How ironic that our bodies and sensitivities should be so uniquely designed for pleasure and joy and creative expression, and yet we as humans consistently limit that expression along with the peacefulness, playfulness and vibrant health inherent in the touching.
Each touch you give your child conveys a message. It tells of love and safety to Be or of fear and danger. Our motivations are usually hidden from ourselves. It takes conscious intent to become touch aware. But in a world of worry over the spread of diseases through body contact, unwanted teen pregnancies, anguish over sexual abuse of youngsters, the physical and emotional battering of children, it is imperative to understand how lack of unconditionally loving touches tends to bend little humans into depraved, pained, angry adults who then attempt to make contact in ugly, hurtful and abusive ways.

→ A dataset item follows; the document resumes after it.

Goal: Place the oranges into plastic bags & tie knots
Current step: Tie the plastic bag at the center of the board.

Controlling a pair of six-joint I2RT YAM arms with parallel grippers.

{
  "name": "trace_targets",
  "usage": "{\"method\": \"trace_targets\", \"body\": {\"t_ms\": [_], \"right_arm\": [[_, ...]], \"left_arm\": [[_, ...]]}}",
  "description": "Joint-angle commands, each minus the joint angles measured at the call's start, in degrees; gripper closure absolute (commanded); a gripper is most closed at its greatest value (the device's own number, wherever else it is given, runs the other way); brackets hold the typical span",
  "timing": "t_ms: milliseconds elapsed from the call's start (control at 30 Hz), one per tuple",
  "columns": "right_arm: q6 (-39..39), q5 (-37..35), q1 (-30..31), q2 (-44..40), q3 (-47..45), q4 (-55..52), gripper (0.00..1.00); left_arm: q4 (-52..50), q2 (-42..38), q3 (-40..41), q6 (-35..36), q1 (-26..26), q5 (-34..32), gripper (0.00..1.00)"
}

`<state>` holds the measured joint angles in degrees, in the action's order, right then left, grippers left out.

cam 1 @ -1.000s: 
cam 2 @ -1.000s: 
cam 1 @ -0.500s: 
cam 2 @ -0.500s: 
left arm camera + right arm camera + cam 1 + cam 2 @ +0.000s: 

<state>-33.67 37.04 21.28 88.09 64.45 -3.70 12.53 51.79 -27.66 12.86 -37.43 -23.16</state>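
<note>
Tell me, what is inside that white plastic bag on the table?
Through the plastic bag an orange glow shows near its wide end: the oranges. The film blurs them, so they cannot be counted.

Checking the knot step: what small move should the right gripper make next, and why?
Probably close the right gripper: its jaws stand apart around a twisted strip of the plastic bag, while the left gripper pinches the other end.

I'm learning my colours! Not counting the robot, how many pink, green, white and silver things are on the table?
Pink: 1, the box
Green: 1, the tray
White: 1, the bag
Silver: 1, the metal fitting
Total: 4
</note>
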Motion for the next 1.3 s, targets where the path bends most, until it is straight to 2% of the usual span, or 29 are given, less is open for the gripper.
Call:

Less dramatic, although equally important, are the everyday instances of shyness, irritability, workaholism, sexual dysfunction, eating disorders, substance abuse, bullying and other power issues that stem from a lack of early bonding. Be kind and patient with yourself and your child as you learn to be a more responsive, honest, caring toucher.Take responsibility for when, how, where and why you touch. Become conscious of your needs and those of your child for acceptance through touch. Be willing to explore the full, healthy range of touch, physically, emotionally, psychologically and spiritually. It is our birthright. Let us claim it and change our families, our cities and our nations into more fulfilled places to be in relationship to one another.
A loving touch can save a life. That life might be yours, or mine, or that of an innocent child.